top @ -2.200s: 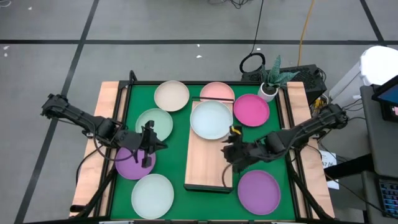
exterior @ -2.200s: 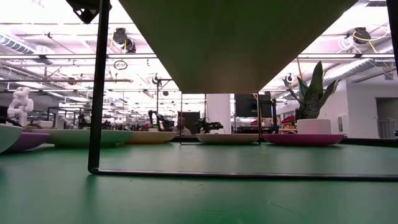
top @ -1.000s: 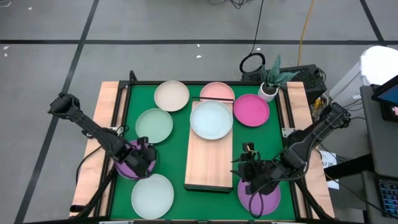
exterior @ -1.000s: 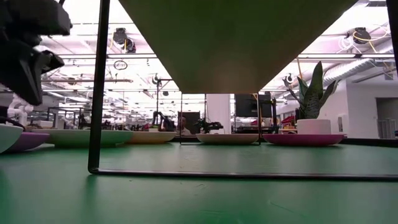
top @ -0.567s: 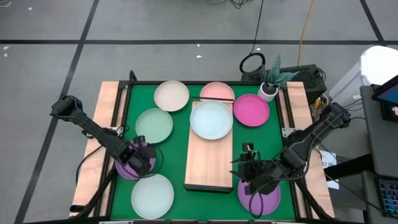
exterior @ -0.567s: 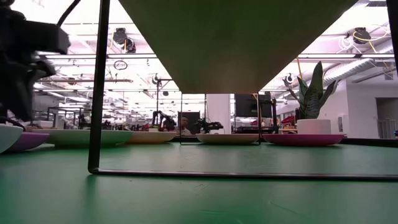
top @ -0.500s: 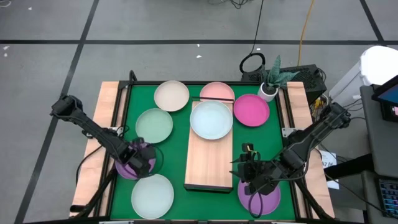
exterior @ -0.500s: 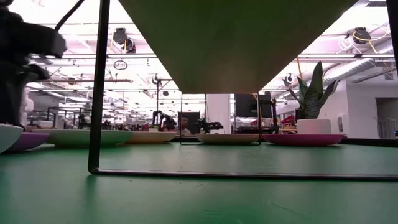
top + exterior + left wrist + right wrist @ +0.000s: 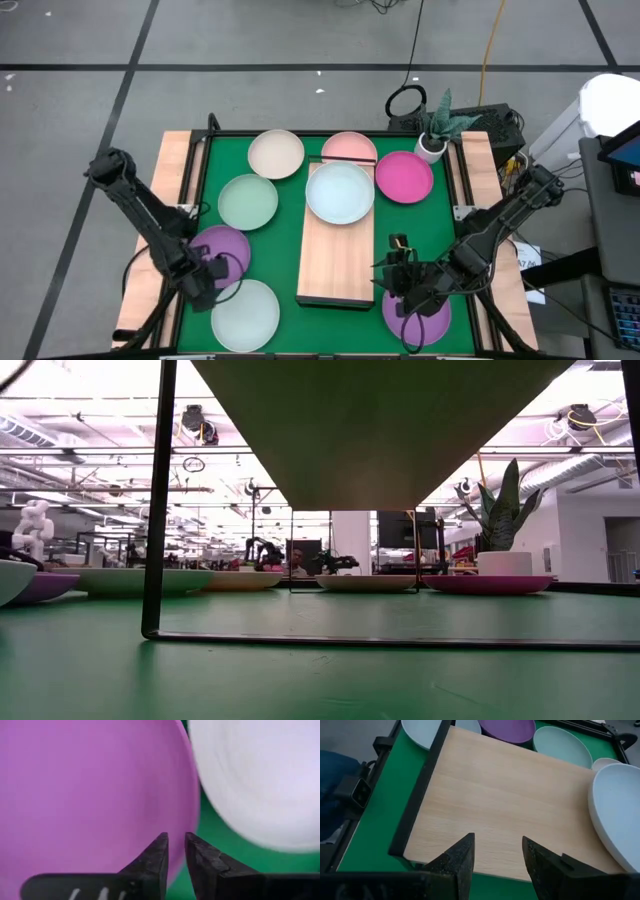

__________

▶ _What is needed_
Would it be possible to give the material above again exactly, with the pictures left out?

▶ _Answer area_
top @ -2.200s: 
exterior @ -2.200s: 
top @ -1.000s: 
exterior @ -1.000s: 
top @ -0.567s: 
exterior @ -0.567s: 
top @ -0.500s: 
exterior @ -0.500s: 
top + exterior + left wrist + right wrist @ +0.000s: 

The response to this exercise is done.